COLUMBIA TAP HIKE AND BIKE TRAIL REOPENS
The Columbia Tap Trail, located in southeast Houston near downtown, has reopened. A portion of the four-mile hike and bike path was closed earlier this year to accommodate construction of the Southeast Line of METRO’s expanded light-rail system.
METRO’s Southeast light-rail line is currently under construction and expected to open in 2014. The Southeast Line (or Purple Line) will run along Capitol and Rusk in downtown Houston and continue southeast via Scott, Wheeler, MLK and Griggs ending at Palm Center. The approximately six-mile rail line will connect downtown with local universities including Texas Southern University (TSU) and the University of Houston (UH).

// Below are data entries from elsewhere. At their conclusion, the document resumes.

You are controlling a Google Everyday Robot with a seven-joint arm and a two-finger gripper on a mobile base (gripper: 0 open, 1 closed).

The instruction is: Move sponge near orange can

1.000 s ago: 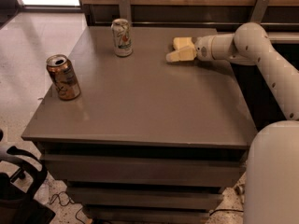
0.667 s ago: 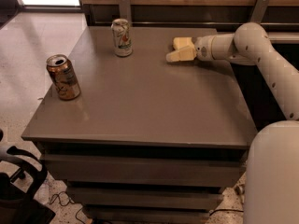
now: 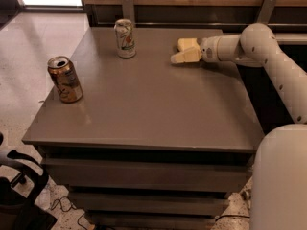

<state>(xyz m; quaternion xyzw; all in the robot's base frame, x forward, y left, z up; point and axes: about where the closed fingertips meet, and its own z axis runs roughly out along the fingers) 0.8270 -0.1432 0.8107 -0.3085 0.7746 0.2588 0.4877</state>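
Note:
The orange can (image 3: 64,79) stands upright near the table's left edge; it is coppery brown with an open silver top. The pale yellow sponge (image 3: 187,43) lies at the back right of the table. My gripper (image 3: 181,55) reaches in from the right, low over the table, and is right at the sponge, touching or almost touching its near side. The sponge and the cream gripper parts blend together, so the grasp is unclear. The sponge is far from the orange can, across the table's width.
A white-and-green can (image 3: 125,38) stands upright at the back, between the sponge and the orange can. The grey table (image 3: 144,109) has drawers below. My white arm (image 3: 268,56) spans the right side. A wooden wall runs behind, and dark gear sits on the floor at lower left.

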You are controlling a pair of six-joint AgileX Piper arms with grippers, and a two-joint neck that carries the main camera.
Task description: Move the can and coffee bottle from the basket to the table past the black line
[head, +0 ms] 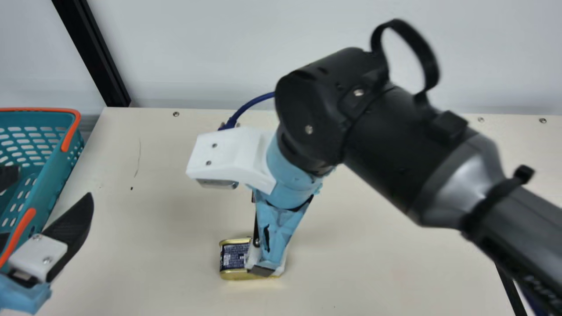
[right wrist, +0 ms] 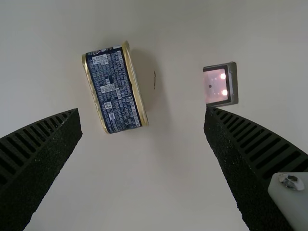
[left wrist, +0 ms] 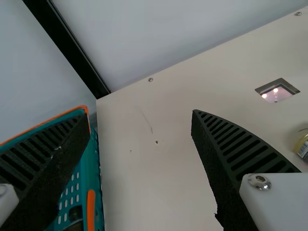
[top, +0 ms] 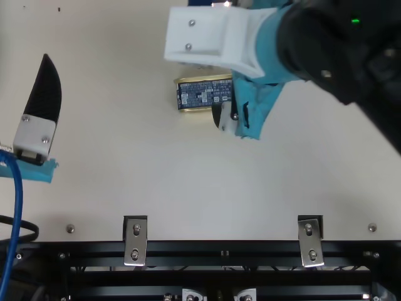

METRO has made numerous updates to the Columbia Tap Trail, including an irrigation system, sod and plantings. In 2012, an installation of trees will be made to further enhance the trail’s natural setting. During development of the light-rail adjacent to the Columbia Tap Trail, METRO maintained a detour.
“METRO and the city of Houston worked in cooperation during the construction phase of this segment in order to speed the overall process and get the trail reopened to the public as soon as possible,” said Jose Enriquez, southeast program director at METRO. “The community can once again enjoy the trail’s access, natural beauty and rich history.”
The Columbia Tap Trail is a “Rails-to-Trails” conversion project made up of four miles of a 10-foot wide, concrete, multi-use hike and bike trail along the old Columbia Tap railroad. The trail was opened to the public in 2009 and is a popular cyclist destination that winds its way through Houston’s Third Ward, the city’s oldest and most historic African-American community.
“It is essential that all large-scale transportation improvement projects address pedestrian-bicyclist safety and mobility, not only in the design of the project, but during its construction as well. We applaud METRO for developing and maintaining the bicyclist detour while expediting the completion of this segment of the rail project and restoring this important segment of the Columbia Tap Trail,” said Dan Raine, Bicyclist - Pedestrian Coordinator, Public Works and Engineering Department, city of Houston.
About the Columbia Tap Trail
The Columbia Tap Trail connects the neighborhoods along the tap with the bikeway network's existing designated Polk bike lanes, McGowan and Alabama bike routes, Brays Bayou Trail, and the Dixie bike route which includes a bicycle and pedestrian bridge across Highway 288. These bikeways add east and west connections to the greenway adding to its transportation benefits. The Columbia Tap Trail extends from Dixie Drive past Polk Street and into downtown, along the former Union Pacific Railroad right-of-way creating a greenway corridor in the Third Ward and downtown area. It is bound by Dowling Street on the west and Scott Street on the east.
GOMETRORail.org is a website that provides helpful information about METRORail’s expansion project in Houston. Visitors can find a full list of businesses along the rail lines that are under construction. With 40,000 passengers per day, Houston’s METRORail Red Line is the nation’s most heavily traveled light rail line, based on boardings per-track mile. There are three additional lines under construction and two more planned for the future.